[What you will do] Below, find the line containing "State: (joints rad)" and the line containing "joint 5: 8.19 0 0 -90"; reproduce exactly those two and every line between them, omitting pictures.

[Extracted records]
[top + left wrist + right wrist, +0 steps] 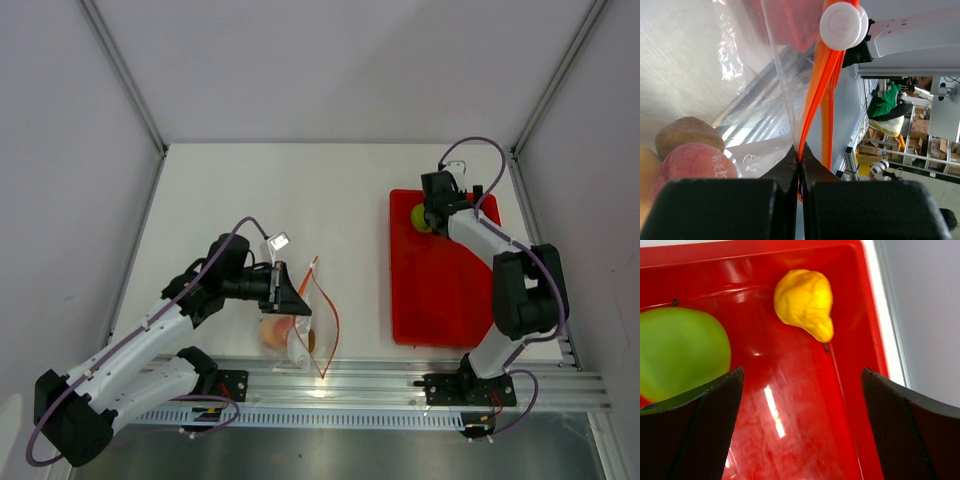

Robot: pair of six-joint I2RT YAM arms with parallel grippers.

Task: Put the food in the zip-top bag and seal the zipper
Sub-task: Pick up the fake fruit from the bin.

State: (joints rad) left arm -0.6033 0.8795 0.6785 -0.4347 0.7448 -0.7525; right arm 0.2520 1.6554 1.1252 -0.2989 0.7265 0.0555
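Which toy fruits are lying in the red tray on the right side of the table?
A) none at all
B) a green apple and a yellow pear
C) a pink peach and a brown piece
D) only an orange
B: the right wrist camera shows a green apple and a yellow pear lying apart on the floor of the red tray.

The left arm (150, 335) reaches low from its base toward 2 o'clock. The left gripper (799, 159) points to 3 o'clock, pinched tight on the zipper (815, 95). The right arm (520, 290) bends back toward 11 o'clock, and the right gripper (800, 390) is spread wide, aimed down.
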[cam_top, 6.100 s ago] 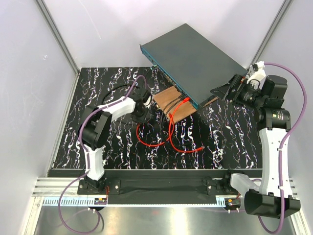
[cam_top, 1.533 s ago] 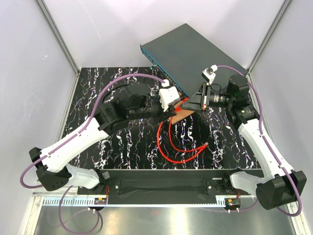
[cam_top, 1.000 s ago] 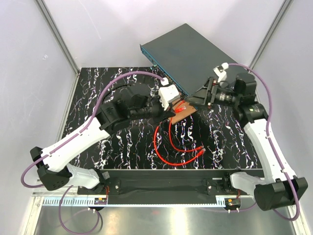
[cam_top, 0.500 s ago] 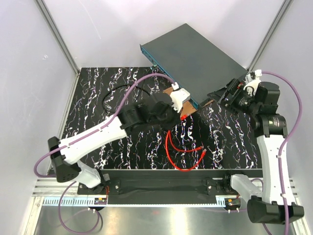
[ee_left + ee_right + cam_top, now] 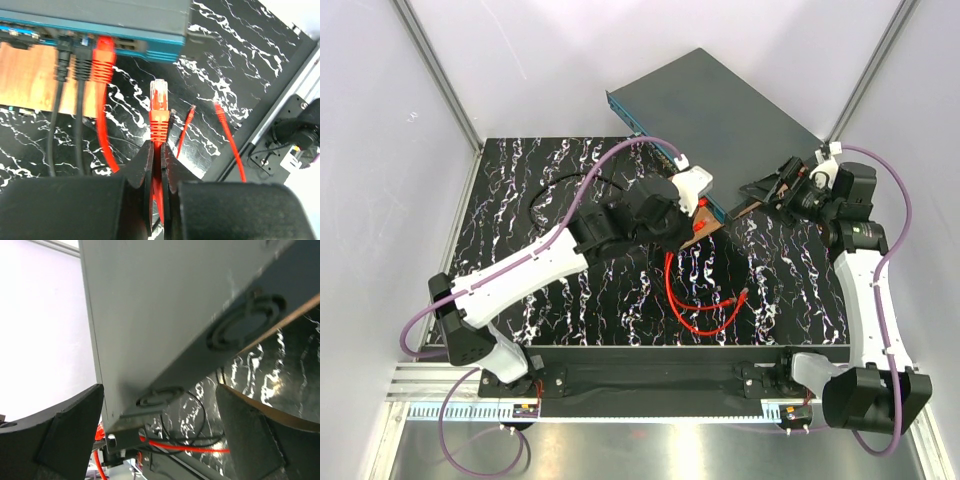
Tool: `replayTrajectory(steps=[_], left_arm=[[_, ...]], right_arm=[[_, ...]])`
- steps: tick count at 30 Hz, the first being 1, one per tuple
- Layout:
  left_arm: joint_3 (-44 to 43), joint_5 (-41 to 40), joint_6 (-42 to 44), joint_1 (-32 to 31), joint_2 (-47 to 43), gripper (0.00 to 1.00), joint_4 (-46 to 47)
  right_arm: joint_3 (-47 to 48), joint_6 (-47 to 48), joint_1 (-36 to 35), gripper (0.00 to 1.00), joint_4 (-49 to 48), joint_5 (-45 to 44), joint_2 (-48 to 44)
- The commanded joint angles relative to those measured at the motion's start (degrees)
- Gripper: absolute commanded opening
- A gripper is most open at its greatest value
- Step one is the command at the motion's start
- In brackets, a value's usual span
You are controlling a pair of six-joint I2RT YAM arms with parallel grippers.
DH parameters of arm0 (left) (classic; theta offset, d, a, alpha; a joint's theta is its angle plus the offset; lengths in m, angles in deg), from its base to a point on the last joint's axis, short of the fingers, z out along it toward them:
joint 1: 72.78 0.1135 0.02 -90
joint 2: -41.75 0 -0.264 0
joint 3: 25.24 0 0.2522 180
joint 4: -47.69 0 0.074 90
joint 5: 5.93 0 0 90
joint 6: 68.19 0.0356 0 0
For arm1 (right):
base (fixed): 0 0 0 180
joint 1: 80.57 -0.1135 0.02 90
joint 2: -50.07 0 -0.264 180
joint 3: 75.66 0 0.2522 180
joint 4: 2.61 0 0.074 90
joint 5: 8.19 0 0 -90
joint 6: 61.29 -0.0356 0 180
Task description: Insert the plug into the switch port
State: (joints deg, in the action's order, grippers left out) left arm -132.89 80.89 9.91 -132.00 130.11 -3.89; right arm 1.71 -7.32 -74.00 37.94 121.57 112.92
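My left gripper (image 5: pixel 157 145) is shut on a bright-red cable just behind its plug (image 5: pixel 159 100). The plug points up at the teal front face of the dark-grey switch (image 5: pixel 100 15) and stands a short way below the row of ports (image 5: pixel 127 45). Another red plug (image 5: pixel 103 57) and two black ones (image 5: pixel 72 62) sit in ports to its left. In the top view the left gripper (image 5: pixel 695 215) is at the switch's front right end (image 5: pixel 715 205). My right gripper (image 5: pixel 765 188) is open and straddles the switch's right side wall (image 5: pixel 165 320).
A brown wooden board (image 5: pixel 30 80) lies under the switch front. Loose red cable loops (image 5: pixel 705 300) lie on the black marbled mat, with free ends (image 5: pixel 217 107) near the table's front rail (image 5: pixel 650 355). A thin black cable (image 5: pixel 560 185) curls at the left.
My left arm has swung right and forward, bringing the red plug up to the switch's front right end. My right gripper has drawn back from the board to the switch's right side.
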Motion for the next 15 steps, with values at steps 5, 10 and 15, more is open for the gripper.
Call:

[Expected answer]
State: (joints rad) left arm -0.6033 0.8795 0.6785 -0.4347 0.7448 -0.7525; right arm 0.2520 1.6554 1.1252 -0.2989 0.7265 0.0555
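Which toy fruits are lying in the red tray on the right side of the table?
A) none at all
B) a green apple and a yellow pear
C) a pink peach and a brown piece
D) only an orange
B: the right wrist camera shows a green apple and a yellow pear lying apart on the floor of the red tray.

The left arm (150, 335) reaches low from its base toward 2 o'clock. The left gripper (799, 159) points to 3 o'clock, pinched tight on the zipper (815, 95). The right arm (520, 290) bends back toward 11 o'clock, and the right gripper (800, 390) is spread wide, aimed down.
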[cam_top, 6.100 s ago] 
[cam_top, 1.533 s ago] 
[cam_top, 1.000 s ago] 
[cam_top, 0.500 s ago] 
[ee_left + ee_right + cam_top, now] 
Tool: `replayTrajectory(steps=[_], left_arm=[[_, ...]], right_arm=[[_, ...]])`
- steps: tick count at 30 Hz, the first being 1, one per tuple
- Layout:
  left_arm: joint_3 (-44 to 43), joint_5 (-41 to 40), joint_6 (-42 to 44), joint_1 (-32 to 31), joint_2 (-47 to 43), gripper (0.00 to 1.00), joint_4 (-46 to 47)
  right_arm: joint_3 (-47 to 48), joint_6 (-47 to 48), joint_1 (-36 to 35), gripper (0.00 to 1.00), joint_4 (-49 to 48), joint_5 (-45 to 44), joint_2 (-48 to 44)
- The commanded joint angles relative to those measured at the motion's start (degrees)
- Gripper: absolute commanded opening
- A gripper is most open at its greatest value
- Step one is the command at the motion's start
- In brackets, a value's usual span
You are controlling a pair of six-joint I2RT YAM arms with parallel grippers.
DH parameters of arm0 (left) (classic; theta offset, d, a, alpha; a joint's theta is its angle plus the offset; lengths in m, angles in deg), from its base to a point on the last joint's axis, short of the fingers, z out along it toward them:
joint 1: 72.78 0.1135 0.02 -90
joint 2: -41.75 0 -0.264 0
joint 3: 25.24 0 0.2522 180
joint 4: -47.69 0 0.074 90
joint 5: 5.93 0 0 90
joint 6: 68.19 0.0356 0 0
For arm1 (right):
base (fixed): 0 0 0 180
joint 1: 80.57 -0.1135 0.02 90
joint 2: -50.07 0 -0.264 180
joint 3: 75.66 0 0.2522 180
joint 4: 2.61 0 0.074 90
joint 5: 8.19 0 0 -90

The exercise concludes with this answer.